A Tokunoshima-based group that is opposed to the transfer of U.S. facilities to their island collected 24,000 signatures on a petition. The three mayors complained to the media that U.S. facilities would cause noise, pollution, and crime. The mayors drafted a protest letter to Obama and scheduled a rally. One mayor, Akira Okubo, said that he would send photos of the rally to Obama. Another mayor, Susumu Inamine, staged a sit-in at the Diet in Tokyo.
Meanwhile, demonstrations in Okinawa in late April drew nearly 100,000 people. Many in the crowd wore yellow as a symbol of protest. Forced to comment on these activities, Hatoyama downplayed them as just “one expression of public opinion.” When he visited Okinawa days later, he informed local residents that “realistically speaking, [relocation of the base] is impossible.” He was heckled. Residents of nearby Tokunoshima likewise roared over Hatoyama’s potential visit to their island. One Tokunoshima resident said that if Hatoyama tried to visit, “our old people and mothers with children will sit in the street to block his way. We’ll even use our fighting bulls to stop him.”
These comments came as Hatoyama declared that his pledge to move Futenma outside Okinawa was a hurdle over which his administration hoped to leap. In other words, the relocation plan was a goal, not a promise.
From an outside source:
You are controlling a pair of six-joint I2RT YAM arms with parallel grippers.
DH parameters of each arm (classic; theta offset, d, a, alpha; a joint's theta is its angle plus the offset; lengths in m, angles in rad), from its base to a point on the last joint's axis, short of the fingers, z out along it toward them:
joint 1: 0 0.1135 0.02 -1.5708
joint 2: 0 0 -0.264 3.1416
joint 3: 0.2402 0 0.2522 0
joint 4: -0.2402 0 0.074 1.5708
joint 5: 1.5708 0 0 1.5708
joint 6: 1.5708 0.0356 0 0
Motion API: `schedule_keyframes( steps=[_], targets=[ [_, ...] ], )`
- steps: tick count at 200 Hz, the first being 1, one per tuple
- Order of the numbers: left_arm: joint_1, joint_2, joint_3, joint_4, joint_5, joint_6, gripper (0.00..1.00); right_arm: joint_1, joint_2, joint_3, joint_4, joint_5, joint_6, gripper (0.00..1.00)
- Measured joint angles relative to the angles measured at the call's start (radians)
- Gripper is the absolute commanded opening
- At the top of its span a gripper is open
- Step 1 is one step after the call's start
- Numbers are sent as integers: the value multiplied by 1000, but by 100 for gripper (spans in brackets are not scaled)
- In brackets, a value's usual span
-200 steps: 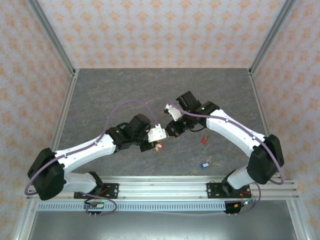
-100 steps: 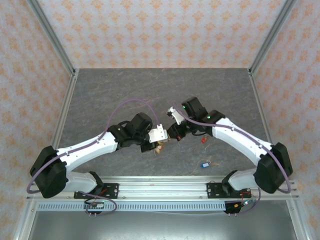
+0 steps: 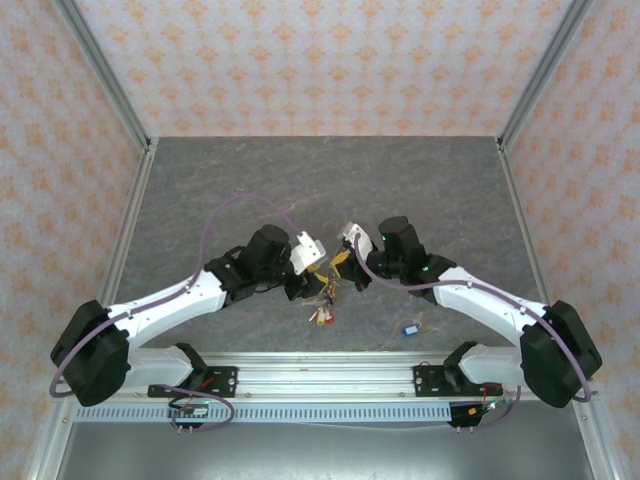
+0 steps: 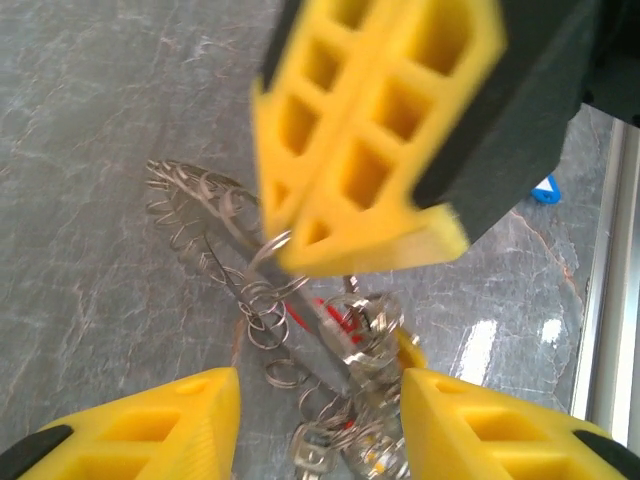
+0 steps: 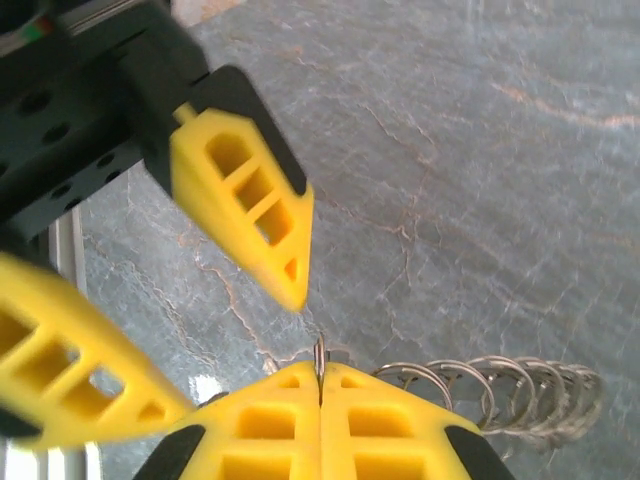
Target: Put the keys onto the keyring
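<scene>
- Keyring of coiled silver wire (image 5: 500,385): pinched in the right claw (image 5: 320,375), whose yellow fingers are clamped tight on it.
- Left claw (image 4: 318,378): spread pretty wide, gripping nothing.
- Tiny silver keys with a red tag (image 4: 350,325): sitting between the left claw's fingers, right by the right claw's tips.

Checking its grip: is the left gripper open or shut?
Open: the left gripper shows a wide gap between its yellow fingers.

Grey marbled tabletop (image 3: 250,170), orange-patterned walls (image 3: 320,60), aluminium rails (image 3: 330,384) along near edge
</scene>
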Motion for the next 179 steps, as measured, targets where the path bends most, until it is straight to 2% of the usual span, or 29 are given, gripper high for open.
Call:
schedule_keyframes(
  steps=[17, 48, 102, 138, 179],
  targets=[
    [38, -37, -53, 59, 24, -17, 37, 0, -11, -32, 50, -18, -68, 0],
    [98, -48, -95, 140, 84, -21, 36, -1, -17, -63, 103, -49, -167, 0],
    [102, 41, -88, 228, 212, -13, 46, -13, -34, -108, 162, -87, -228, 0],
    [102, 55, -75, 227, 248, 19, 47, -24, -53, -123, 161, -106, -230, 0],
    [102, 87, -25, 220, 285, 79, 43, -45, -53, -123, 161, -143, -230, 0]
  ],
)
On May 17, protestors on Okinawa formed a 17,000-man chain around the U.S. base. The chain was eight miles long. Unbeknownst to the protestors, this would be their last symbolic statement before Hatoyama’s final decision, which came on May 23. Standing before an angry Okinawan crowd, Hatoyama announced that the base would be moved to a different location but would remain on the island.
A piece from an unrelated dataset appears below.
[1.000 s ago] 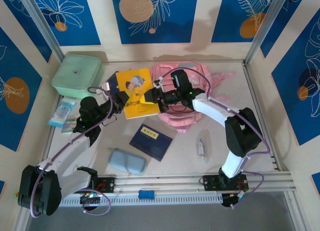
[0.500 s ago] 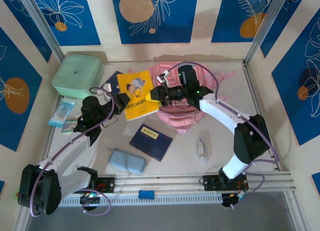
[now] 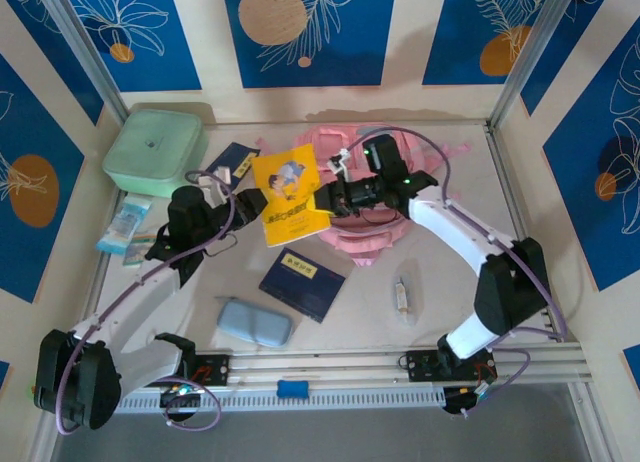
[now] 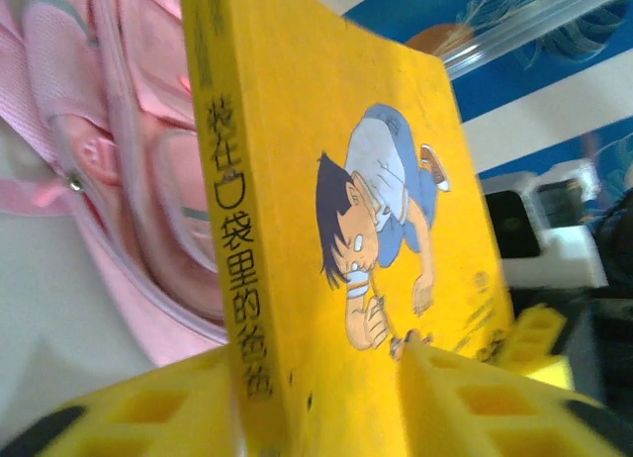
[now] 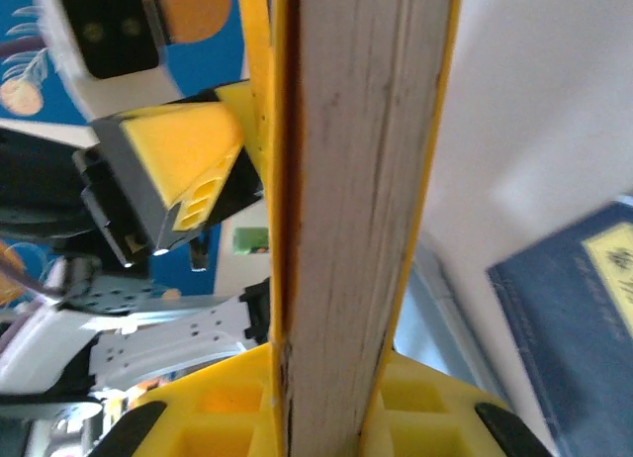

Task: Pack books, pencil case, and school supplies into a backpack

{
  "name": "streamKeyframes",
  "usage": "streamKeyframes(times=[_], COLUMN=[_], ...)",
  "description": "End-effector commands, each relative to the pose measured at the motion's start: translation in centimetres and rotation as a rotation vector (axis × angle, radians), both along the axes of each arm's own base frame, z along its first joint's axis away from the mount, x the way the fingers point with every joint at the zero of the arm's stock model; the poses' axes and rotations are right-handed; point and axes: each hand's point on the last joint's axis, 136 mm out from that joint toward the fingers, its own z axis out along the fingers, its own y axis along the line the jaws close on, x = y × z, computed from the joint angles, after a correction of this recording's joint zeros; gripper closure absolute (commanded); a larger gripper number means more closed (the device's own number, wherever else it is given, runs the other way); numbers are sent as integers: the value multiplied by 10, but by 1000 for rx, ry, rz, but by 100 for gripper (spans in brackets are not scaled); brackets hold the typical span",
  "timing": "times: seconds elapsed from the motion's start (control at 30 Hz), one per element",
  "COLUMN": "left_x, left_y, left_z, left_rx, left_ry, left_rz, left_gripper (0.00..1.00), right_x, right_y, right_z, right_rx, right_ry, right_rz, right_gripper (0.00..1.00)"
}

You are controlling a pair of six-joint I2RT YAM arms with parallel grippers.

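Since I start nearest my bases, the pencil case point(image 3: 255, 324) comes first. It lies flat, well in front of the backpack point(image 3: 360, 244) and to its left. Just beyond the case, closer to the backpack, a navy book point(image 3: 302, 282) lies flat with its label up. The wrapped stick point(image 3: 402, 297) lies in front of the backpack's right side, apart from everything else.

Farther on, the yellow book point(image 3: 290, 197) is held off the table at the backpack's left edge, between my two pincers. My right pincer point(image 3: 325, 197) reaches across the backpack and is clenched on this book. In its wrist view both pads point(image 5: 208, 417) press the covers, and the page edge runs up between them. My left pincer point(image 3: 245, 195) meets the book from the side away from the backpack. Its fingers point(image 4: 148, 408) stand either side of the spine end, but I cannot tell whether they pinch or have let go.

The backpack lies flat under my right arm. Well left of it sit pale blue packets point(image 3: 125, 227). Left of the backpack's far end, a second navy book point(image 3: 232, 162) lies just beside the yellow book's far corner. Beyond the packets, farthest left of the backpack, stands the green box point(image 3: 155, 152).
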Motion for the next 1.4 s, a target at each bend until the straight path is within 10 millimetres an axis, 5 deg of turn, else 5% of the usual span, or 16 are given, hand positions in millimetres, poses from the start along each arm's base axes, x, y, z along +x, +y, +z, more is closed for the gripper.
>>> streamKeyframes(times=[0.0, 0.3, 0.43, 0.53, 0.73, 1.07, 1.27, 1.37], left_x=[-3, 11, 25, 36, 50, 71, 91, 97], left_y=[-8, -91, -126, -149, -191, -219, -223, -221], left_z=[-1, -28, -47, -66, -99, -146, -162, -166], left_rx=[281, 621, 742, 875, 1049, 1137, 1195, 1215], left_ry=[-123, -299, -349, -388, -440, -395, -385, -379], left_rz=[-69, -403, -529, -582, -697, -797, -754, -735], left_gripper=[45, 35, 31, 22, 19, 21, 32, 47], right_x=[1, 0, -4, -7, -7, -11, -14, -16], right_y=[-47, -165, -202, -216, -239, -254, -256, -257], right_z=[13, 1, -6, -13, -20, -24, -29, -30], right_rx=[-110, -269, -302, -305, -296, -255, -243, -240], right_ry=[-75, -30, -7, 14, 52, 81, 91, 93], right_rz=[-127, -518, -644, -695, -769, -818, -824, -826], right_gripper=[100, 100, 100, 100, 100, 100, 100, 100])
Thus ended Hatoyama’s stand against Obama and the United States. Days later, Hatoyama resigned, eight months after taking office. Neither Hatoyama nor Japan is the true victim of this story. The victims are the Japanese taxpayers and, most significantly, the impoverished, disenfranchised people of Okinawa, who will continue to live among, and pay for, an unwelcome foreign military.
It is odd that the most recent winner of the Nobel Peace Prize led the charge to continue occupying the small island of Okinawa. Why did Obama not agree to transfer the troops and base to the Northern Mariana Islands, a U.S. territory that lobbied to host them? How can President Obama effectively oust the peaceful leader of a foreign nation without the media thought police objecting to such blatant imperialism? George W. Bush ousted the violent leader of a foreign nation and will never live down his actions. Why should Obama be any different? True, Iraq and Okinawa are different places with different histories and different political circumstances. But at least Bush didn’t pretend to be a saint. At least he faced public scrutiny. And at least he is out of office, living in relative obscurity, where he cannot harm our country any more than he already has.
The U.S. military does not belong in Japan. It is not welcome there, although some naively claim otherwise. The residents of Okinawa and Tokunoshima have made that clear, just as Obama has made it clear that he is as military-happy as his predecessor.